The former deputy prime minister has been left sitting on the backbenches in the House of Commons, where he is forced to choose between toeing the party line or causing what would be a major rebellion in a party of just eight MPs.

It seems Mr Farron is leading the Lib Dems further to the left than Labour, even sending a letter to interim Labour leader Harriet Harman telling her to form a Lib-Lab alliance to fight the Government’s spending cuts.

He walked through the voting lobbies along with his Lib Dem colleagues to oppose the Government's measures in their entirety. He could hardly have rebelled in the first vote of Mr Farron's leadership.

Ms Harman decided Labour would abstain in last night’s vote on the Government’s Welfare Reform and Work Bill, after her “reasoned amendment” to try and water down some of the cuts failed.

She had initially said Labour would back the government’s reforms, telling her party that it must not simply offer “blanket opposition,” but backtracked after coming under intense pressure from her party. The slight change of tack failed to stop 48 Labour MPs rebelling against her and opposing the Bill, along with the eight Lib Dem MPs and 56 SNP MPs.

“Labour claim to be a party who believes in social justice," he wrote. "If that is true, then they must join with the Liberal Democrats in voting against these cruel and excessive cuts.

“I am disappointed by Labour’s confusion over this Bill.
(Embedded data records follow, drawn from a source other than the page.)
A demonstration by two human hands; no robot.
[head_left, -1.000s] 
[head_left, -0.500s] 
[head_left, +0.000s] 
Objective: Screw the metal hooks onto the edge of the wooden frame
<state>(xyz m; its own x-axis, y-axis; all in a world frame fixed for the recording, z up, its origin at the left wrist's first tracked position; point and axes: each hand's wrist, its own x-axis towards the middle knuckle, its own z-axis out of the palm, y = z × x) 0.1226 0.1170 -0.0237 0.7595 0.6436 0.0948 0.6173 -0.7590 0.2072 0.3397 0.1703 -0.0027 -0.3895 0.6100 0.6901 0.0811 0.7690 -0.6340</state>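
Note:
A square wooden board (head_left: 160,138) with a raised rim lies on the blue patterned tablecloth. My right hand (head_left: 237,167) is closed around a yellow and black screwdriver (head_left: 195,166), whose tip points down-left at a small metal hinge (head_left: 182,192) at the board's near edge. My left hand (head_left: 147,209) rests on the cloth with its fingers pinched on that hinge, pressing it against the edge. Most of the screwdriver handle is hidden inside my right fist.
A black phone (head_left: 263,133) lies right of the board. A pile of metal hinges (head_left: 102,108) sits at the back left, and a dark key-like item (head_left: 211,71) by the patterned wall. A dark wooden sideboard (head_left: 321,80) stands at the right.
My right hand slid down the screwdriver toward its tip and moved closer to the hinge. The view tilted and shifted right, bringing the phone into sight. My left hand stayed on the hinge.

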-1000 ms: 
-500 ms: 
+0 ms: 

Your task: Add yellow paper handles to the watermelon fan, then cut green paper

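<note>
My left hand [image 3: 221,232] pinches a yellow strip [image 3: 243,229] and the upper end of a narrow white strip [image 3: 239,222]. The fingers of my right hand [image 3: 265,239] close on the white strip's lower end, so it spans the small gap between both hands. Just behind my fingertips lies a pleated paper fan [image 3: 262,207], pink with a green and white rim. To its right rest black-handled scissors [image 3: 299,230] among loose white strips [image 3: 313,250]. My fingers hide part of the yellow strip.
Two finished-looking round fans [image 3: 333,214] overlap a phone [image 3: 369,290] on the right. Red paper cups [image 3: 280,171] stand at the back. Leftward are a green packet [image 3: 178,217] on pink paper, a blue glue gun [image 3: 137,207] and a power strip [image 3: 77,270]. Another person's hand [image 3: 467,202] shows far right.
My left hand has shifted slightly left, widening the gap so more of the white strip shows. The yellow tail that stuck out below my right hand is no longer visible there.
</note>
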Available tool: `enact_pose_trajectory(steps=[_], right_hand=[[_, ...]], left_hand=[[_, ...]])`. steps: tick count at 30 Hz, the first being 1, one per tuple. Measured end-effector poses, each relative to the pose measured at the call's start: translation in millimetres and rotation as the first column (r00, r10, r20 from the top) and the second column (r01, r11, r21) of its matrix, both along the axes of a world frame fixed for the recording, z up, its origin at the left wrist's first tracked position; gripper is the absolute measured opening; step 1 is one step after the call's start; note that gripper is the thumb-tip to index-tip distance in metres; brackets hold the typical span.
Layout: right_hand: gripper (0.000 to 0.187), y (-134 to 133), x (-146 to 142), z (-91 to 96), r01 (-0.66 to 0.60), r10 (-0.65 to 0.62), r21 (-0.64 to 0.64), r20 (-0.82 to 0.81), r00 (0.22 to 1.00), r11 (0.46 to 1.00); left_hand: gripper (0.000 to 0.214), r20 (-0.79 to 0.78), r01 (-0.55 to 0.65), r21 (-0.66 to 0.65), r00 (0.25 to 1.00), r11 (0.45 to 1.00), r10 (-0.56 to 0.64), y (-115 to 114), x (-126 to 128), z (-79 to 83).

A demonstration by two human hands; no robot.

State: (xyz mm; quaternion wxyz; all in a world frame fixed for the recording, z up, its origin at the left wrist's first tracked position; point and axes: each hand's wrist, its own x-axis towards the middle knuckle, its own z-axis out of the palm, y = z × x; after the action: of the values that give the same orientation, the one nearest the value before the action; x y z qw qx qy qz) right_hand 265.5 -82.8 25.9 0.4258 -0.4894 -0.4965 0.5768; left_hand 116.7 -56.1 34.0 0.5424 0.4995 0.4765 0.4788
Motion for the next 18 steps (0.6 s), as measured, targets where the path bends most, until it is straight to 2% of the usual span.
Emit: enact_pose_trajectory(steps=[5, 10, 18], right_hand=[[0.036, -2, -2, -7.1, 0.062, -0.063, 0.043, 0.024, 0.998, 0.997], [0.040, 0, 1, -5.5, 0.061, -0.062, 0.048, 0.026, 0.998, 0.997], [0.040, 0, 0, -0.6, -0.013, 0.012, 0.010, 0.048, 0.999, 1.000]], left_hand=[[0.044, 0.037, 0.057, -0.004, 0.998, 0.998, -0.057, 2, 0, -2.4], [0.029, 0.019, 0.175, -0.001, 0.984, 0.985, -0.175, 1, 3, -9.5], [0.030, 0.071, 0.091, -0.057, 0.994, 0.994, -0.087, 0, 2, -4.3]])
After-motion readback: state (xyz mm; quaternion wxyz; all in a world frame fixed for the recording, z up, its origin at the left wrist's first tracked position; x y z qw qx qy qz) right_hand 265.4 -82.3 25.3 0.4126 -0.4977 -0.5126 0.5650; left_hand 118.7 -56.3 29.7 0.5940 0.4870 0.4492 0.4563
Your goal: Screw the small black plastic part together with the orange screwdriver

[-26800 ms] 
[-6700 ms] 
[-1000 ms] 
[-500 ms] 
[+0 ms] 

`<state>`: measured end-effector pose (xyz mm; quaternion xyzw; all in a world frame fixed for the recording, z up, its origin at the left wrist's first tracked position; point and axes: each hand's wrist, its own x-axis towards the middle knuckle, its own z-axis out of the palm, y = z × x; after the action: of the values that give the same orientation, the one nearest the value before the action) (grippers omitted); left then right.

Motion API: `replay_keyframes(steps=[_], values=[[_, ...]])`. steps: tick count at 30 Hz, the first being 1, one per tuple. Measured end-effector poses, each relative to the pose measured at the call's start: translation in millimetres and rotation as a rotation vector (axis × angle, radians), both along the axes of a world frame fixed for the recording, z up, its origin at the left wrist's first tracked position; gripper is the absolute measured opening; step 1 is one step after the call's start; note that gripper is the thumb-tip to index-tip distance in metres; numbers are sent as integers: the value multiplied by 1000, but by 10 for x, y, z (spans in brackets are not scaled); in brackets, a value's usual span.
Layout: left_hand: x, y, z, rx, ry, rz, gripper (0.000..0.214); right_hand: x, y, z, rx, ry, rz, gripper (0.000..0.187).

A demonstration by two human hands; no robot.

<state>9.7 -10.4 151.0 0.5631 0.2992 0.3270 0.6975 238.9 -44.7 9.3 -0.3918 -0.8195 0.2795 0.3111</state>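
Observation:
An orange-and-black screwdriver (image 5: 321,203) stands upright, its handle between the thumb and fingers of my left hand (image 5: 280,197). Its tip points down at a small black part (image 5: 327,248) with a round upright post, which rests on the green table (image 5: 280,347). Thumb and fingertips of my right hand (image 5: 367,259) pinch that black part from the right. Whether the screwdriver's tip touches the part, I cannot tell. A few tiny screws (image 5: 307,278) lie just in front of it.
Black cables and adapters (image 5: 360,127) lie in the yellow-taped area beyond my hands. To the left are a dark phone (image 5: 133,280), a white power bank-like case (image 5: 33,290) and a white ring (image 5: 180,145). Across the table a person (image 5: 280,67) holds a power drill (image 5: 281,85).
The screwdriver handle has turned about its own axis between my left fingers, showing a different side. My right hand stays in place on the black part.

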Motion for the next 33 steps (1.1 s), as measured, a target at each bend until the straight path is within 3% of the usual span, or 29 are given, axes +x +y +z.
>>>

To give in to the narrative that the answer to our country’s needs is to pit the poorest in the country against one another is shameful.

“Labour must join us in providing opposition to this Government’s plans. Your economic credibility cannot be built by simply backing Tory plans that hit the working poor.

“The Liberal Democrats will stand up for families, whether they are hard-working or just desperate to be hard-working. We will not let the Conservatives, by their choices, or your party’s failure to oppose these plans unpick our welfare system.”

Labour was also attacked by the SNP over its decision to abstain on the Bill, with the Scottish nationalists claiming that had the three parties united in its opposition to the reforms, they would have defeated the Government. This ignores the fact that the Government would have ensured all of its ministers returned to Westminster from various engagements elsewhere.

SNP MP Pete Wishart mocked Labour’s abstention on the controversial Bill, asking the Speaker to “rearrange the furniture of this House so that the SNP becomes the official Opposition while the Labour party abstains on the backbenches?”

The Speaker saved Ms Harman’s day from getting even worse by dismissing the request. “Notwithstanding the earnest expression on the face of the honourable Gentleman, his point of order was cheeky and tendentious, as he well knows.”